I started with Julia about a week ago. So far so good although I suffered quite a bit before I managed to get the VSCode debugger work properly. (It would get stuck forever when reading large dataframes)
Now my issues are with parallelization. want to call pmap from within a function. The idea is to go through all possible parameters so as to optimize another function. The sequential version of the code works fine. Simplifying a bit:
import SomeModule
function optimize(my_dict)
addprocs(4) @everywhere data = my_dict[“Data”] @everywhere param_list = my_dict[“Parameter List”] @everywhere SomeModule.another_function(data, param_list)
end
I successively found out that I needed the @everywhere macros as the corresponding variables were initially not visible to the workers.
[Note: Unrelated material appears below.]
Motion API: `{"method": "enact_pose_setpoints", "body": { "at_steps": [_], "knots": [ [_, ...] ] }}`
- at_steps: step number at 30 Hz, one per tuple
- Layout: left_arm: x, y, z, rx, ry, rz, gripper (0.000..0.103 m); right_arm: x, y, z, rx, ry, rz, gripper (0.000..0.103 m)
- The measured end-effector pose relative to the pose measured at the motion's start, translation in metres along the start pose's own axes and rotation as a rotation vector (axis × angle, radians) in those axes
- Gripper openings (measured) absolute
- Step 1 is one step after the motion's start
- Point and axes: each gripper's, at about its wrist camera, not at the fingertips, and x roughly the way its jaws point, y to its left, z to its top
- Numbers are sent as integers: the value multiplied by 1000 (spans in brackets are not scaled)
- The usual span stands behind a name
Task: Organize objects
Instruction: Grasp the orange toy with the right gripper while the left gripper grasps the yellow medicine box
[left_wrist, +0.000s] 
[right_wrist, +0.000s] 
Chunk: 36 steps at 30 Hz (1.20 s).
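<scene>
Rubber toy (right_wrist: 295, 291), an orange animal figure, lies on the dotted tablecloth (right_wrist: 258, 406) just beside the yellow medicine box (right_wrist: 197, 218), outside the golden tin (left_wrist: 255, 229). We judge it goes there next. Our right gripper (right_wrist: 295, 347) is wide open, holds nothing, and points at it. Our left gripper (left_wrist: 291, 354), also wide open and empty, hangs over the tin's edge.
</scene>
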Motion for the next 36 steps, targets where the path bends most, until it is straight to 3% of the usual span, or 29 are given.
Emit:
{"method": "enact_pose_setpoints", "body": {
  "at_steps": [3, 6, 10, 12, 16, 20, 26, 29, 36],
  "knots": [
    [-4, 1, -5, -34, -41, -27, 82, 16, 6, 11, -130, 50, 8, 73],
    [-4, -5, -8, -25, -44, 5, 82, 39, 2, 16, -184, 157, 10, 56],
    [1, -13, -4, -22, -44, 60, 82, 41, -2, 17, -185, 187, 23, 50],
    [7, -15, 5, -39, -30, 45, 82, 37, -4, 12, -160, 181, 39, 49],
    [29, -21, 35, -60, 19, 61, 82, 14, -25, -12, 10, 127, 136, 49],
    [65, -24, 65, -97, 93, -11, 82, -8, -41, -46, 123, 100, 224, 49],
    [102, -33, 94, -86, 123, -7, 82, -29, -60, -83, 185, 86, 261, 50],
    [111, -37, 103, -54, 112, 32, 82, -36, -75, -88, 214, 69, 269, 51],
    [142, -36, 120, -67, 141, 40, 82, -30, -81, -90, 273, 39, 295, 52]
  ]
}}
As I added each one of these macros the compiler stopped complaining that the corresponding variable was not visible to some worker.
my_dict is in the main program file, which is not a module. I was able to export opt_foo to the workers with an everywhere macro but I do not know how to export the dictionary argument my_dict to the workers. The function optimize is also in the main program, which does not have a module statement at the top. Any suggestions will be highly appreciated.
That is a good question. As I said, I am a beginner with Julia and I am not clear on the answer. I have seen languages where threads do not provide true parallelization and are used only for IO and similar tasks. In these languages all threads share a single core. I suppose it used to be like this before multicore computers appeared on the scene, since multithreading is quite old. I assume that is not the case with Julia. Surely my code would benefit from using threads since the threads could share a large dataframe and there would be no lost time passing messages. On the other hand, I believe (and again I am not sure) that one has to take extra care not to let the threads overwrite each other. I do not believe that would be the case for my code, since I am using pmap (can that be used with threads?) and reduction is done after the parallelized code completes its tasks. So the bottom line is: I believe it can be done with threads but I was somewhat wary of doing it for the reasons above. In Python and R I always used processes.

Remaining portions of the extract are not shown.